Вместе с тем что-то подсказывало Ятю, что при всей логике Казарина, отказавшегося от иллюзий, как раз в этих его словах таилась ложь: людям отчаявшимся, устремленным навстречу гибели, гибель как раз грозила меньше, чем прочим, домашним и робким. В его безупречных, на первый взгляд, рассуждениях была обманчивая, соблазнительная простота – в действительности все, как всегда, было тысячекратно сложнее и зависело от множества условий. Ошибкой было сводить все к воцарению татарских нравов – это значило игнорировать здоровую и свежую силу, которая иногда угадывалась даже за простотой матросиков и их вождей-агитаторов; не все были темные, и Ять знал это. Кроме того, апокалипсические пророчества (которые Ять слышал от Казарина во все время знакомства) никак не гармонировали с его заботой об устройстве, выживании, реноме и деньгах, которые он добывал иногда откровенным шарлатанством.

– Вы все и всех норовите похоронить, – сказал Ять, – а между тем многое и от нас зависит. В частности, их перерождение в ханов…

– Хамы в ханов, это вы хорошо, – усмехнулся Казарин, приглашая усмехнуться и подругу.

– Не в каламбурах дело. – Ять не мог уже скрыть раздражения; особенно его бесили эти их постоянные перемигивания, выглядевшие ужасно высокомерно. – Вы все еще живете по принципу «чем хуже, тем лучше», – но худшее уже случилось, даже и в стихах ваших сквозит теперь реальность почти загробная. Что же не попробовать все заново?

– Да пробуют, – Казарин пожал плечами. – Раньше одного забирали – и демонстрации, и в прессе переполох, а теперь десятками берут – и ничего, в порядке вещей.

– Не только же в этом суть! – Ять поморщился, поняв бесперспективность спора. – Я к тому, что гибнуть и гибнуть – это прекрасно, конечно, но это остается вашим выбором. А стране надо когда-нибудь и пожить.

– Пожить – да, но как, какой ценой? Вы, Ять, человек девятнадцатого века, – снисходительно сказал Казарин. – Хороший был век, но кончился.

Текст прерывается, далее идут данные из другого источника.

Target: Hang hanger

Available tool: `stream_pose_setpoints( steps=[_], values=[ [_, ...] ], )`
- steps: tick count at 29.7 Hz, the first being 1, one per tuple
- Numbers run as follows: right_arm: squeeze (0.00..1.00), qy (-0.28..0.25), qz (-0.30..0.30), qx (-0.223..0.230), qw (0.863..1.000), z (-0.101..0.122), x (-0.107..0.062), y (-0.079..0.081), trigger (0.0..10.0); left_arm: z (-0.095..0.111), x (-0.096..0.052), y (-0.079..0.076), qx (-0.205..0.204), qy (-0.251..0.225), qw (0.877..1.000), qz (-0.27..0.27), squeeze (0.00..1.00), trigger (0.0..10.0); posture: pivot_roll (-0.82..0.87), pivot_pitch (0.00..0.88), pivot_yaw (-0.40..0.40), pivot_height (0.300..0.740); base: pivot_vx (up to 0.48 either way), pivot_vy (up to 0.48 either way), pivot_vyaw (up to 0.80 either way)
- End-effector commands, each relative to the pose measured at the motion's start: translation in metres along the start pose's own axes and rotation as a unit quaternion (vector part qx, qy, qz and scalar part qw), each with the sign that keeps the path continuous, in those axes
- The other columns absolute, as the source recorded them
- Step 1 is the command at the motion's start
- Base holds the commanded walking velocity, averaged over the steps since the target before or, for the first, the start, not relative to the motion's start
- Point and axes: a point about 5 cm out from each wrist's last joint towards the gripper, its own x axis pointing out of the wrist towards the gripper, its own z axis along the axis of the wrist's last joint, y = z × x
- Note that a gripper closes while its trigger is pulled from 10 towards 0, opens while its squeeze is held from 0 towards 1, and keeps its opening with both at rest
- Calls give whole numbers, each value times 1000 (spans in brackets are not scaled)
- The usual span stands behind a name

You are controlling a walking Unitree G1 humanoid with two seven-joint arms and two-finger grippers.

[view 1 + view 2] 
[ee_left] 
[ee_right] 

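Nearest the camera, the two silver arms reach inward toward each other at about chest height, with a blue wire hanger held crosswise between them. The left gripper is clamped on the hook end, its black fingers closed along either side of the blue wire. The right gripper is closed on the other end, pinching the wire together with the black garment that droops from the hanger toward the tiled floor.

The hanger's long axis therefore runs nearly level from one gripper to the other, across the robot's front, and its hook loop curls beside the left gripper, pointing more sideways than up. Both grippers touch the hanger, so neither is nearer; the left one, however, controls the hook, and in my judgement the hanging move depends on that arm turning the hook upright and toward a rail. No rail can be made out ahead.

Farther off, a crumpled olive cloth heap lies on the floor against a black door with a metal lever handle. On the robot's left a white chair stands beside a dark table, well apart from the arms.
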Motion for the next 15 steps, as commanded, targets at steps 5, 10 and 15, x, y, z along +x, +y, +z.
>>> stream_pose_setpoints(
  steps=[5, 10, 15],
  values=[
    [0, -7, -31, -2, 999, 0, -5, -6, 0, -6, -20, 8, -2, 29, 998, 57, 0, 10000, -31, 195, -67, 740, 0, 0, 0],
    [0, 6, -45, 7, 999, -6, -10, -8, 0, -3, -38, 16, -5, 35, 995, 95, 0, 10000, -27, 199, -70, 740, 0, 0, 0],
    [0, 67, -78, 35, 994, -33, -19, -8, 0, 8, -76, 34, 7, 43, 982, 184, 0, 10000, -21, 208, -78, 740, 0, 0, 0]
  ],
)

Затонул. После краха Европы настало другое время. Если бы не техника, проскрипели бы еще лет пятьдесят, но телефоны и автомобили ускорили дело. Какое пожить, когда целые нации с песнями идут на убой? Заметьте, что эта бойня ничем не разрешилась, не очистила воздуха, – умирающему кровопускания не впрок. Убивать шли от безвыходности, и сейчас та же безвыходность. Вам все уют подавай, семью, цель жизни… а цель сейчас одна – перед смертью не опозориться. Вот скажите, – он подмигнул Ашхарумовой, – мы тут с Марьей давеча обсуждали животрепещущий вопрос. По нему легко отличать своих от чужих. Вы-то свой, чего бы ни говорили, только никак не проснетесь. Скажите, кто лучший христианин – Уайльд или Мастертон?